Don't worry, I thought this was a load of BS at first too. But there are some legitimate studies and experiments that are investigating the possibility of chemical calories. Apparently, doctors at the Mount Sinai Medical Center in New York have found evidence that chemicals in personal care products, such as phthalates, act as endocrine disruptors. Doctors found that endocrine disruptors can mimic hormones and affect the performance of the glands that produce them. The research at Mount Sinai echoes previous studies which have shown that the chemicals can wreak havoc on the system that naturally controls body weight. Currently doctors are taking the conservative view point: 1) more research needs to be done before anything conclusive can be drawn from the studies, 2) if they do indeed play a role, it probably is only a contributing factor along with diet, exercise, genetics and environment.


Endocrine disruptors have already been linked to early puberty, impaired immune function, different types of cancer, birth deformities, and other diseases. If obesity has now been added to the list, there are plenty of reasons to avoid endocrine disruptors. Just pick one.

Bruce Blumberg, a professor of developmental and cell biology at the University of California, Irvine investigates the effects of endocrine disruptors on obesity in mice.
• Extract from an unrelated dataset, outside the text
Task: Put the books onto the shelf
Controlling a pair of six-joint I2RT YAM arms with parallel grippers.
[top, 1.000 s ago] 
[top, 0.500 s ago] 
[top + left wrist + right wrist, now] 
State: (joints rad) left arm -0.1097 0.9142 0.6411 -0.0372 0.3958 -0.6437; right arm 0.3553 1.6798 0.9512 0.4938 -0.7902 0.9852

He sees definite differences between exposed and unexposed rodents. As an expert in obesity, he says that metabolism, appetite, and the number and size of fat cells you have all play roles, and each of these factors is controlled by your hormones. Combined with the knowledge that hormones have been proven to be affected by endocrine disruptors, this is a troubling fact.

Jeanett Tang-Peronard, from the Institute of Preventive Medicine in Copenhagen investigated 450 studies on endocrine disruptors and obesity for her article in Obesity Reviews. She discovered that nearly all 450 studies found a link between endocrine disruptors and an increase in body size.

So what can you do about it? Avoiding endocrine disruptors may not be as difficult as you might think.

  1. Buy personal care products that don't contain the ingredient "fragrance." This one word includes dozens of  chemicals, including phthalates, which act as fragrance fixers. Instead, buy personal care products that are scented with essential oils. And don't use perfume, no matter how much you think J.Lo's new perfume will get you the ass of your dreams.
  2. Don't microwave your plastic tupperware. That's just leaching Bisphenol-A into your food.
  3. Avoid using plastics with the number "seven" printed on the bottom.
  4. Buy beauty products that are free of: Diazolidinyl Urea, PEGs, Propelyne Glycol, Stearyl Alcohol, Aluminum Chlorohydrate and Triclosan.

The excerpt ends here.